-------- DATA BLOCK --------

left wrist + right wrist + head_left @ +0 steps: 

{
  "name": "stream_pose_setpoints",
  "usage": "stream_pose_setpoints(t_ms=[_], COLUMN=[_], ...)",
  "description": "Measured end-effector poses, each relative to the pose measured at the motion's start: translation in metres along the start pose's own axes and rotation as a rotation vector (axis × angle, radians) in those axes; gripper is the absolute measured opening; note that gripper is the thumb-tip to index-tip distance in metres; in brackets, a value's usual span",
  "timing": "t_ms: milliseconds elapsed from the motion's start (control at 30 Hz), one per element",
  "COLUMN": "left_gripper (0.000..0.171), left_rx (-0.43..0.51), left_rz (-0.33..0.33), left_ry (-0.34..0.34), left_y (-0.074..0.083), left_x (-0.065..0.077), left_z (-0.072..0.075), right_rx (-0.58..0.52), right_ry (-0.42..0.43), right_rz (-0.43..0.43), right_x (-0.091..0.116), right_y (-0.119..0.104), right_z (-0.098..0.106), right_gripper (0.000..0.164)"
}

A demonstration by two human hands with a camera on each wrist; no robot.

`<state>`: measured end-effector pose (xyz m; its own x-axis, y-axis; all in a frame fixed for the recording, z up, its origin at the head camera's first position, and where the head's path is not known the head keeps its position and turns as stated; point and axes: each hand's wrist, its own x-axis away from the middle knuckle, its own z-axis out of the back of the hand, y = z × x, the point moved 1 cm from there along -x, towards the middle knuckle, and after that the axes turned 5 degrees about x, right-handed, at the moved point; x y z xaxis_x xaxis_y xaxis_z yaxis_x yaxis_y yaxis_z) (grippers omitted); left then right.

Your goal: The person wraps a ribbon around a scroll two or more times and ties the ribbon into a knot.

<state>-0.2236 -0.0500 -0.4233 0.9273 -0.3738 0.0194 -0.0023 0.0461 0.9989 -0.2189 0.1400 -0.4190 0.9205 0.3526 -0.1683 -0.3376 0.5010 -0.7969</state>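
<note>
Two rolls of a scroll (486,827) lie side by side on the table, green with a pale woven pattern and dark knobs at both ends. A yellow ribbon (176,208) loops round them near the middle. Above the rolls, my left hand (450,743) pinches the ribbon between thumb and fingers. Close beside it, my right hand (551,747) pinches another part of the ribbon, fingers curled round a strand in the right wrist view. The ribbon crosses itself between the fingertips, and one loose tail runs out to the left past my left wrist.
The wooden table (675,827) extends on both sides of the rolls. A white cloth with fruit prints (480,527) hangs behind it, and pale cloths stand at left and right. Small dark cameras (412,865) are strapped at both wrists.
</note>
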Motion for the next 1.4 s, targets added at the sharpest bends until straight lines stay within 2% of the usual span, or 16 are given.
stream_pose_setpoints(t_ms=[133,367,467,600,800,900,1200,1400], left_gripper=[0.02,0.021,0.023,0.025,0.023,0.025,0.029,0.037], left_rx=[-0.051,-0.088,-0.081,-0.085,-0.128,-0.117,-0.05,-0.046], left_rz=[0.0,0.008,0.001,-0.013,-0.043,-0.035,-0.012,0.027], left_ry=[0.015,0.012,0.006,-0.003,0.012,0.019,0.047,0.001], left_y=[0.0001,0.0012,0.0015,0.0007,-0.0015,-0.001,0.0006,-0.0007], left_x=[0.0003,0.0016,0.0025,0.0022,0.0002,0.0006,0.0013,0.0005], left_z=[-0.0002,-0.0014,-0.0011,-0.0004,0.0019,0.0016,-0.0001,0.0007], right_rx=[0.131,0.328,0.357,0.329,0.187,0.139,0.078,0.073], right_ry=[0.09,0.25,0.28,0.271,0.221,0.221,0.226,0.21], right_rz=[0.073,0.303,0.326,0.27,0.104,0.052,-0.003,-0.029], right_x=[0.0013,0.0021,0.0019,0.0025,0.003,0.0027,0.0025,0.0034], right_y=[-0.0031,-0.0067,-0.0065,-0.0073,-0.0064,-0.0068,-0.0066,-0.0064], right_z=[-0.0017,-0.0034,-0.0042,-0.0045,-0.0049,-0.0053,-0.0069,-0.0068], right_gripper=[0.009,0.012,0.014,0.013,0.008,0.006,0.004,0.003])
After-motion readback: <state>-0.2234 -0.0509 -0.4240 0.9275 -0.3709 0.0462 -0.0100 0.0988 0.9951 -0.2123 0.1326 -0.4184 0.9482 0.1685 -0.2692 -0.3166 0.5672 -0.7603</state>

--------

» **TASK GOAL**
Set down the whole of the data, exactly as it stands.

» **EXPECTED ANSWER**
left wrist + right wrist + head_left @ +0 steps: 

{
  "name": "stream_pose_setpoints",
  "usage": "stream_pose_setpoints(t_ms=[_], COLUMN=[_], ...)",
  "description": "Measured end-effector poses, each relative to the pose measured at the motion's start: translation in metres along the start pose's own axes and rotation as a rotation vector (axis × angle, radians) in those axes; gripper is the absolute measured opening; note that gripper is the thumb-tip to index-tip distance in metres; in brackets, a value's usual span",
  "timing": "t_ms: milliseconds elapsed from the motion's start (control at 30 Hz), one per element",
  "COLUMN": "left_gripper (0.000..0.171), left_rx (-0.43..0.51), left_rz (-0.33..0.33), left_ry (-0.34..0.34), left_y (-0.074..0.083), left_x (-0.065..0.077), left_z (-0.072..0.075), right_rx (-0.58..0.52), right_ry (-0.42..0.43), right_rz (-0.43..0.43), right_x (-0.091..0.116), right_y (-0.119..0.104), right_z (-0.098..0.106), right_gripper (0.000..0.164)"
}

A demonstration by two human hands with a camera on each wrist; no robot.

`<state>`: measured end-effector pose (xyz m; its own x-axis, y-axis; all in a frame fixed for the recording, z up, its origin at the head camera's first position, and where the head's path is not known the head keeps its position and turns as stated; point and axes: each hand's wrist, its own x-axis away from the middle knuckle, its own z-axis out of the back of the hand, y = z × x, the point moved 1 cm from there along -x, towards the middle knuckle, and after that the axes turned 5 degrees about x, right-handed, at the moved point; x y z xaxis_x xaxis_y xaxis_z yaxis_x yaxis_y yaxis_z) (grippers omitted); left then right.

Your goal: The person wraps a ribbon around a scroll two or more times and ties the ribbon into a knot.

<state>-0.2236 -0.0500 -0.4233 0.9273 -0.3738 0.0194 -0.0023 0.0461 0.9989 -0.2189 0.1400 -0.4190 0.9205 0.3526 -0.1683 -0.3376 0.5010 -0.7969</state>
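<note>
Two rolls of a scroll (486,827) lie side by side on the table, green with a pale woven pattern and dark knobs at both ends. A yellow ribbon (176,208) loops round them near the middle. Above the rolls, my left hand (450,743) pinches the ribbon between thumb and fingers. Close beside it, my right hand (551,747) pinches another part of the ribbon, fingers curled round a strand in the right wrist view. The ribbon crosses itself between the fingertips, and one loose tail runs out to the left past my left wrist.
The wooden table (675,827) extends on both sides of the rolls. A white cloth with fruit prints (480,527) hangs behind it, and pale cloths stand at left and right. Small dark cameras (412,865) are strapped at both wrists.
</note>
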Motion for the next 1.4 s, targets added at the sharpest bends until straight lines stay within 2% of the usual span, or 16 are given.
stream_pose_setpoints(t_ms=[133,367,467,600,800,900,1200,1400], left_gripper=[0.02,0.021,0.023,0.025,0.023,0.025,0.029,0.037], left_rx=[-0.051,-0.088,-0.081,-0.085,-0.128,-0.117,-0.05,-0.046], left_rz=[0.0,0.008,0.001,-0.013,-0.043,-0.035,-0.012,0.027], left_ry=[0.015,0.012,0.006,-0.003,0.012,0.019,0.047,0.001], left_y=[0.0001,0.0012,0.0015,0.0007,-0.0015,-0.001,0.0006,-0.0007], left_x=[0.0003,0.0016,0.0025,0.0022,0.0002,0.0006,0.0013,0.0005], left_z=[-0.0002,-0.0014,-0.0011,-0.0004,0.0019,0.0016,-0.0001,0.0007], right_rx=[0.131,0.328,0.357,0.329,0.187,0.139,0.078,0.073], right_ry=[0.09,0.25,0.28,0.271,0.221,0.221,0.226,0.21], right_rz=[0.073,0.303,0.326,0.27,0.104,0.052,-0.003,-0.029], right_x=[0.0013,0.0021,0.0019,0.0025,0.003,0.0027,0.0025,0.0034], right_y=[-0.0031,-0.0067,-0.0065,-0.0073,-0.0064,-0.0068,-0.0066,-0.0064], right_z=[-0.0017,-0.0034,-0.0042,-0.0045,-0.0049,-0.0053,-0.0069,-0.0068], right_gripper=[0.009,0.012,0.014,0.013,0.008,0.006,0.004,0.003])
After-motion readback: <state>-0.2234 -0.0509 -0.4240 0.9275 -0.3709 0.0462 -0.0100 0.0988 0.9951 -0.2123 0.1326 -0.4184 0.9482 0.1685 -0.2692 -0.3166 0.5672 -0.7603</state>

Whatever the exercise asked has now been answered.